Based on an existing virtual reality simulation experiment, this work investigated the influence of different colors, brightness values, and flicker frequencies on escape efficiency in case of a fire emergency. The main conclusions of this work are as follows:(1)Green color was the most suitable escape indicator in case of a fire and smoky environment.(2)Among the brightness levels of 300 cd/m2, 150 cd/m2, and 5 cd/m2 selected in the experiment, the escape efficiency increased with an increase in the brightness. It was the highest when the brightness of the escape indicator was 300 cd/m2.(3)Within the identifiable range of human vision, the required escape time became shorter as the flicker frequency increased. The flicker frequency of 30 Hz resulted in the highest escape efficiency.

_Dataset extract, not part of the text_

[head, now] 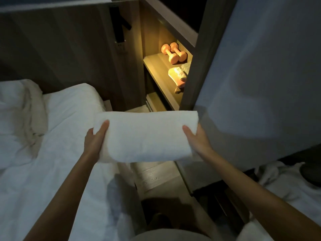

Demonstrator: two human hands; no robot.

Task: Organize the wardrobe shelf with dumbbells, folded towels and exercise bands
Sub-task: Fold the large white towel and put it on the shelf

In addition, the fire evacuation indication system was designed according to the experimental results. The escape efficiency for the improved design and the original factory indication system was compared based on virtual reality verification experiments to verify the effectiveness of the proposed scheme. The experimental results showed that the response and escape times in the improved scheme were reduced by 0.734 s and 5.380 s, respectively, and the overall escape efficiency increased by 17.5%. In addition, the evacuation indication system of the experimental group had obvious interaction with the evacuees in the virtual reality fire, which reduced the stress of the evacuees. The SUS score was A+, which met the availability standard.

The results of this work not only provided the designers with a theoretical basis and practical value for building fire evacuation system design but also highlighted the value of virtual reality for collecting human behavioral data during fire incidents. The high effectiveness of the scheme also emphasized the potential of virtual reality in future research.

Data Availability

The data used to support the findings of this study are available from the corresponding author upon request.

Conflicts of Interest

The authors declare that they have no conflicts of interest.

Acknowledgments

This work was supported by National Natural Science Foundation of China (grant no. 51775106).